How do you model "metadata" in Haskell?-CodePudding

I'm writing a parser in Haskell (mostly just to learn). I have a working tokenizer and parser and I want to add line numbers when giving an error message. I have this type:

data Token = Lambda
  | Dot
  | LParen
  | RParen
  | Ident String

Back in OO land, I would just create a Metadata object that holds the token's position in the source code. So I could try this:

data Metadata = Pos String Int Int

Then, I could change Token to

data Token = Lambda Metadata
  | Dot Metadata
  | LParen Metadata
  | RParen Metadata
  | Ident String Metadata

However, my parser is written using pattern matching on the tokens. So now, all my pattern matching is broken because I need to also account for the Metadata. So that doesn't seem ideal. 99% of the time, I don't care about the Metadata.

So what's the "right" way to do what I want to do?

CodePudding user response：

There’s a wide array of approaches to the design of syntax representations in Haskell, but I can offer some recommendations and reasoning.

It’s advisable to keep metadata annotations out of the Token type, so that it sticks to a single responsibility. If a Token represents just a token, its derived instances for Eq and so on will work as expected without needing to worry about when to ignore the annotation.

Thankfully, the alternatives are simple in this case. One option is to move the annotation info to a separate wrapper type.

-- An @'Anno' a@ is a value of type @a@ annotated with some 'Metadata'.
data Anno a = Anno { annotation :: Metadata, item :: a }
  deriving
    ( Eq
    , Ord
    , Show
    -- …
    )

Now the tokeniser can return a sequence of annotated tokens, i.e. [Annotated Token]. You still need to update the use sites, but the changes are now much simpler. And you can ignore annotations in various ways:

-- Positional matching
f1 (Anno _meta (Ident name)) = …

-- Record matching
f2 Anno { item = Ident name } = …

-- With ‘NamedFieldPuns’
f3 Anno { item } = …

-- 'U'nannotated value; with ‘PatternSynonyms’
pattern U :: a -> Anno a
pattern U x <- Anno _meta x

f4 (U LParen) = …

You can deannotate a sequence of tokens with fmap item to reuse existing code that doesn’t care about location info. And since Anno is a type of kind Type -> Type, GHC can also derive Foldable, Functor, and Traversable for it, making it easy to operate on the annotated item with e.g. fmap and traverse.

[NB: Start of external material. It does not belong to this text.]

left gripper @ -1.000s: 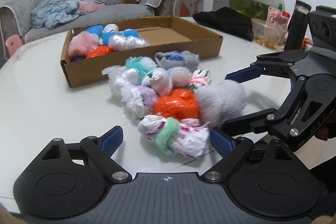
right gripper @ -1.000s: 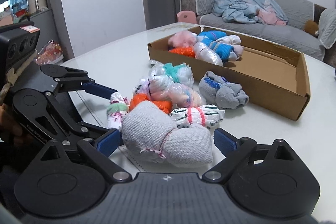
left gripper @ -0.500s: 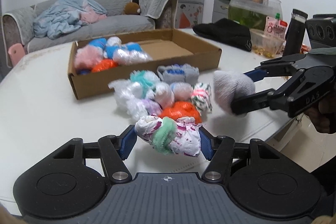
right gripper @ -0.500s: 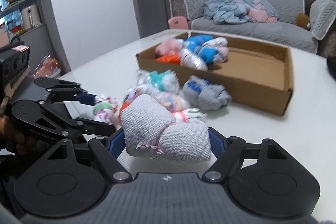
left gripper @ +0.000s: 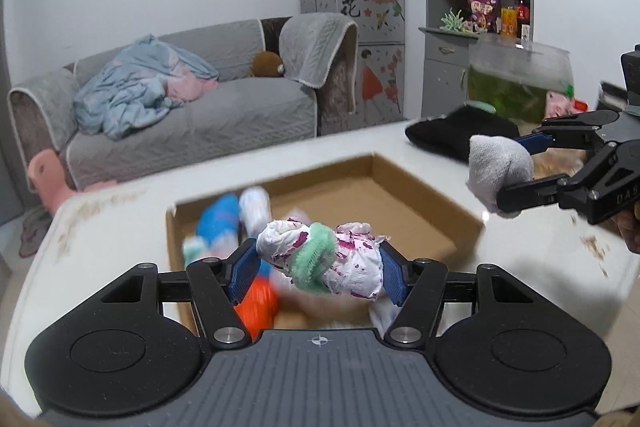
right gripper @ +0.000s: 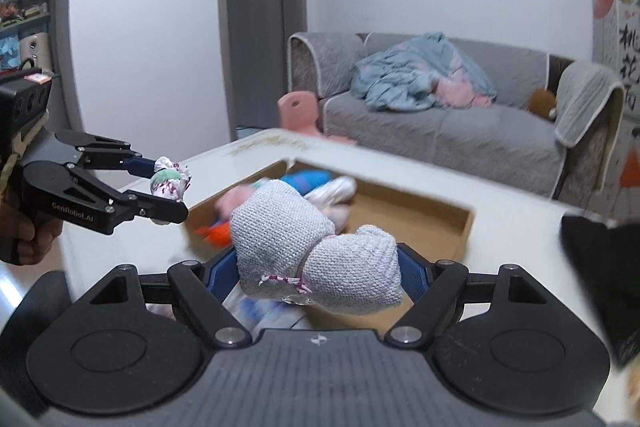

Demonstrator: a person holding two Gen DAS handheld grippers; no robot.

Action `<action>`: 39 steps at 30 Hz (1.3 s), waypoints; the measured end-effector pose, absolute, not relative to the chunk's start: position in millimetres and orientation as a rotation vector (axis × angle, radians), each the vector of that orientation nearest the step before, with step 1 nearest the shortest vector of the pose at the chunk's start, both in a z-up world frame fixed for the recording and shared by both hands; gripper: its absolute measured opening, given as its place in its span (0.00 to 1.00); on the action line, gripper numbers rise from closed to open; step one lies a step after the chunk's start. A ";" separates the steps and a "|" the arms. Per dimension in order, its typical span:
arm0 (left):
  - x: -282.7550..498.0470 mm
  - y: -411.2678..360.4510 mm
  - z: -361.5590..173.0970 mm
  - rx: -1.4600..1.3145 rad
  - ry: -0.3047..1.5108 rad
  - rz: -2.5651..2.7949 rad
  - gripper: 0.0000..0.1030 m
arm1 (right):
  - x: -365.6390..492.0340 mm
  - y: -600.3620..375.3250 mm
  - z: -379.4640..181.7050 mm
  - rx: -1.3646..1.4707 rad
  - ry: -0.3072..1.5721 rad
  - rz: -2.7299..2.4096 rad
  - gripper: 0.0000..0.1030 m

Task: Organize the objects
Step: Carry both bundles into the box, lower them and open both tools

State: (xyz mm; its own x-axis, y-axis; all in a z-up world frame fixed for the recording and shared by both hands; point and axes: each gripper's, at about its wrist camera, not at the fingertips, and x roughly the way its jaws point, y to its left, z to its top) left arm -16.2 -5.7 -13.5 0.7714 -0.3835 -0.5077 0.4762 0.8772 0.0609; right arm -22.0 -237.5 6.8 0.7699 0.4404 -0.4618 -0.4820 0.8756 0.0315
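Both bundles lifted off the surface [left gripper: 520, 259] since a second ago: left gripper [left gripper: 318, 269] clenched on floral bundle [left gripper: 320, 257], right gripper [right gripper: 316, 269] on grey bundle [right gripper: 312, 251], seemingly above cardboard box [left gripper: 424, 195], release pending.

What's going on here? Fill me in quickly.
A person is sorting rolled sock bundles into a cardboard box on a white table, using a handheld gripper in each hand. The left gripper is shut on a white bundle with purple flecks and a green band. The right gripper is shut on a grey knitted bundle. Both bundles are held in the air near the box, which already holds several bundles at one end.
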 end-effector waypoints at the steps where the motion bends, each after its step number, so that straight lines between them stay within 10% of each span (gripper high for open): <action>1: -3.3 -8.6 -10.6 0.194 0.505 -0.467 0.66 | -10.9 -239.0 10.9 -0.096 0.473 0.500 0.75; 39: 205.7 -91.0 -107.6 0.413 0.751 -0.529 0.67 | 180.8 -232.3 -63.9 -0.128 0.779 0.448 0.75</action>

This is the preferable approach for Token, but for a parsed AST containing annotations, you may want to make the annotation type a parameter of the AST type, for example:

data Expr a = Add a (Expr a) (Expr a) | Literal a Int
  deriving (Eq, Foldable, Functor, Ord, Show, Traversable)

Then you can use Expr Metadata for an annotated term, or Expr () for an unannotated one. To compare terms for equality, such as in unit tests, you can use the Functor instance to strip out the annotations, e.g. void expr1 == void expr2, where void is equivalent to fmap (\ _meta -> ()) here.

In a larger codebase, if there’s a lot of code depending on a data type and you really want to avoid updating it all at once, you can wrap the old type in a module that exports a pattern synonym for each of the old constructors. This lets you gradually update the old code before deleting the adapter module.

Culturally, it’s typical in a self-contained Haskell codebase to simply make breaking changes, and let the compiler tell you everywhere that needs to be updated, since it’s so easy to do extensive refactoring with high assurance that it’s correct. We’re more concerned with backward compatibility when it comes to published library code, since that actually affects other people.